Nos hemos enfrentado a los temores, sobre todo a lo interno de las instituciones cuyos jerarcas se han visto cuestionados. Ha habido, dentro del Poder Judicial, alguna persona a la que se le ha pedido su renuncia bajo amenaza de régimen disciplinario; a otros les juraron –y se dieron pasos en esa dirección-, que pagarían su osadía por criticar o disentir; hay traslados a la Inspección Judicial de funcionarios que se enteraron de información, por lo demás de interés público. Este clima de terror hizo que muchos subalternos se cuidaran, tal vez más de la cuenta, pero esto es comprensible cuando está en juego una carrera legítimamente llevada con honradez y competencia.  Son innumerables las declaraciones de periodistas que oyeron los relatos de gente que les pidió el favor de no revelar su identidad. Tampoco se trata de exigirle a nadie que se vuelva héroe o mártir.

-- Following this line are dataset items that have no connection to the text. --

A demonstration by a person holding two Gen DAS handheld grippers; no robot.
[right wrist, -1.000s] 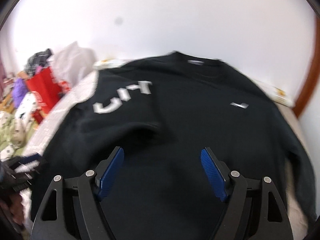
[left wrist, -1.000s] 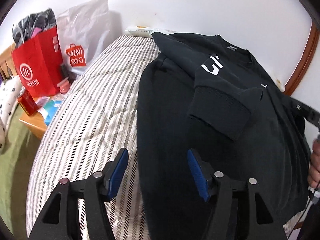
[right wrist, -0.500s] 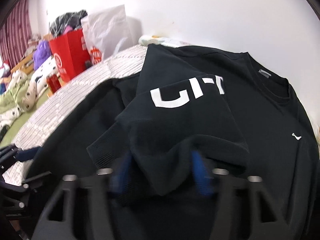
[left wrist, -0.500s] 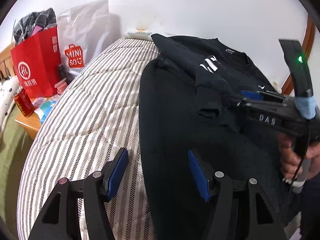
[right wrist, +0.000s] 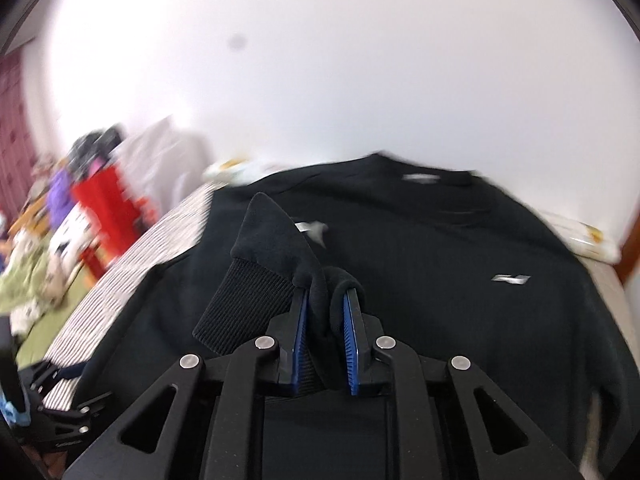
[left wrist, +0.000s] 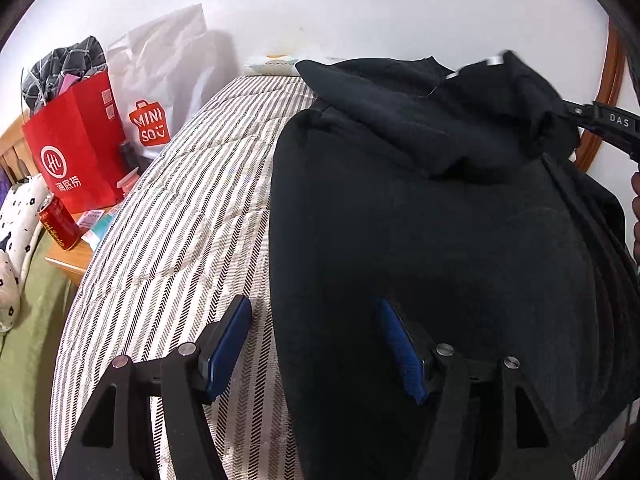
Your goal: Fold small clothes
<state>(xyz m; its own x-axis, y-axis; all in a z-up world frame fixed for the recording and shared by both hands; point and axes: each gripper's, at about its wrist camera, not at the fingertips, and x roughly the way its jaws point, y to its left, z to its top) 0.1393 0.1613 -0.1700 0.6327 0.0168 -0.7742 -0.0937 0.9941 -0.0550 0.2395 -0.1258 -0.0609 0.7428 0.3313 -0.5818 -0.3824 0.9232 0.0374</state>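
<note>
A black sweatshirt [left wrist: 420, 240] is lying front-up across a striped mattress [left wrist: 192, 240], its collar pointing toward the far white wall and its hem toward the cameras. A small white logo [right wrist: 511, 279] is showing on one side of the chest, and a pale label [right wrist: 420, 178] is sitting inside the neckline. One sleeve [right wrist: 276, 240] is being lifted off the body of the garment, folding over the chest; its ribbed cuff [right wrist: 244, 304] is hanging loose beside the bunched cloth that is being pinched. White lettering [right wrist: 314, 230] on that sleeve is only partly showing, blurred. The lower body panel is lying flat, with its left edge running along the mattress stripes
</note>
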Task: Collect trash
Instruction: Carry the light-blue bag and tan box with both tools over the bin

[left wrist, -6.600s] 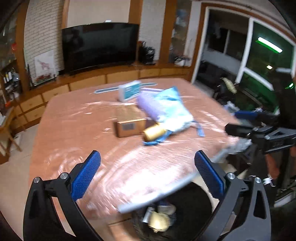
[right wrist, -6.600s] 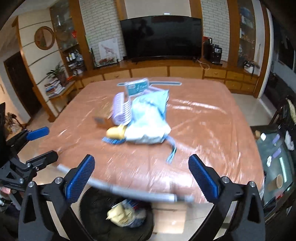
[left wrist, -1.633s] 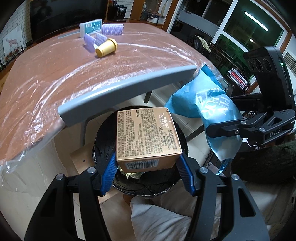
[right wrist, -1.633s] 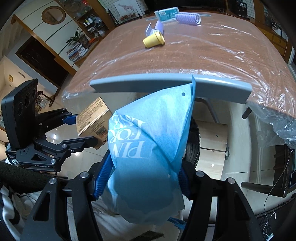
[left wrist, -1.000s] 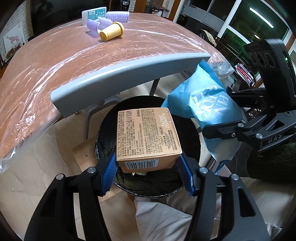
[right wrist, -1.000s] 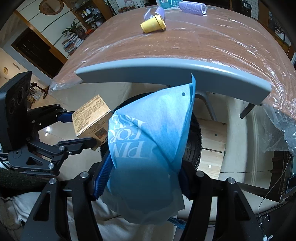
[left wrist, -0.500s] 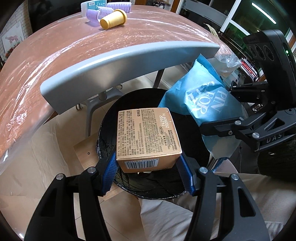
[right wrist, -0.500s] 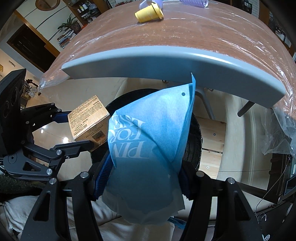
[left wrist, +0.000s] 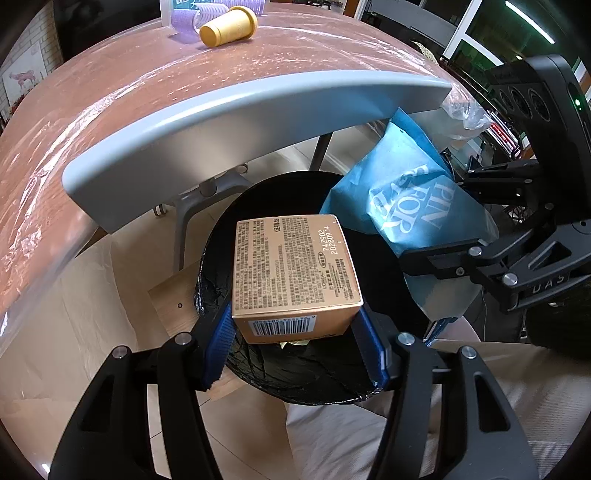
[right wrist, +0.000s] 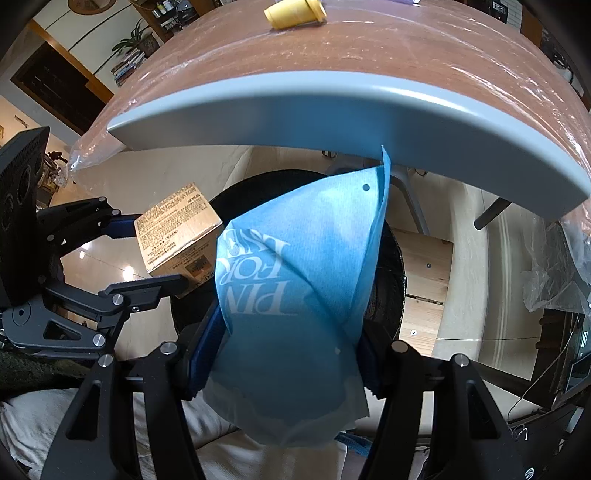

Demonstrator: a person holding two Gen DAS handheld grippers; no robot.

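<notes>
Over black bin (left wrist: 303, 373) | left claw (left wrist: 295, 332) grasping box (left wrist: 291, 266), right claw (right wrist: 291, 350) grasping blue bag (right wrist: 295, 295) | both lower than before

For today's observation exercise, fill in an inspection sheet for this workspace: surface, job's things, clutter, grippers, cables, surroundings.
Surface: table under clear plastic film.
Job's things: tan box and blue bag held above the black bin.
Clutter: yellow cup on its side, purple rollers.
Grippers: left gripper shut on tan box; right gripper shut on blue bag.
Cables: thin wire on the floor.
Surroundings: grey chair back, wooden board.
</notes>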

La raíz del miedo está en la ostentación y abuso de poder. No se crea que el miedo ha sido, en este desdichado episodio, exclusivo de los subalternos, aunque son los que han llevado la peor parte. El maridaje entre algunos magistrados y sus contactos políticos ha hecho que algunos se cuiden por sus reelecciones, cuestión que nos puede helar las entrañas, dado que un juez con miedo es el síntoma más degradante de una sociedad en crisis. Por eso hay que penalizar el lobby de miembros de la Corte Suprema ante la Asamblea Legislativa, y por eso es conveniente eliminar las reelecciones y nombrar magistrados por un solo período, aunque sea más extenso.

Las lealtades

Se da ante cualquier delito. El entorno más cercano de una persona cuestionada disciplinaria o  penalmente –familiares y amigos-, por lo general tiende a solidarizarse, a justificarlo y entenderlo, incluso a defenderlo y encubrirlo. Esto también es comprensible desde la psicología humana. Nos puede pasar a todos. El principio de no declarar contra sí mismo o contra personas filialmente cercanas, está en el centro de esta realidad insalvable. No es lo mismo la reacción de juzgar la conducta de un desconocido, que la de alguien con quien se tiene una historia de vida compartida. Ya en el Evangelio está aquello de reparar en la paja del ojo ajeno y no ver la viga que cargamos en el nuestro. Así, la empatía con los padres, los hijos, los hermanos, los camaradas, copartidarios o correligionarios, instintivamente, se manifiesta también ante un hecho de corrupción. No hay nada más difícil que reconocer el error propio o de alguien íntimo, y el problema se agudiza cuando esa persona cuestionada ha ejercido autoridad o poder, en el ámbito familiar o público. Persona a la que le debemos desde afecto y cuido amoroso, hasta mil formas de  ayuda, patrocinios, nombramientos, ascensos, y un largo etcétera. Pero todo tiene un límite. A riego de convertirnos en un núcleo outsider, al margen de la sociedad, o peor aún, en un núcleo mafioso, con nuestro propio código, contra las reglas sociales, no podemos ni aceptar ni justificar cualquier conducta, por muy entrañable que sea la persona en cuestión.

El precio a pagar cuando de verdad se tiene un compromiso contra toda forma grave de corrupción es muy alto. Nos hemos tenido que enfrentar y denunciar silencios, temores y malentendidas lealtades. No se puede ser tibio si de por medio está el destino de todos.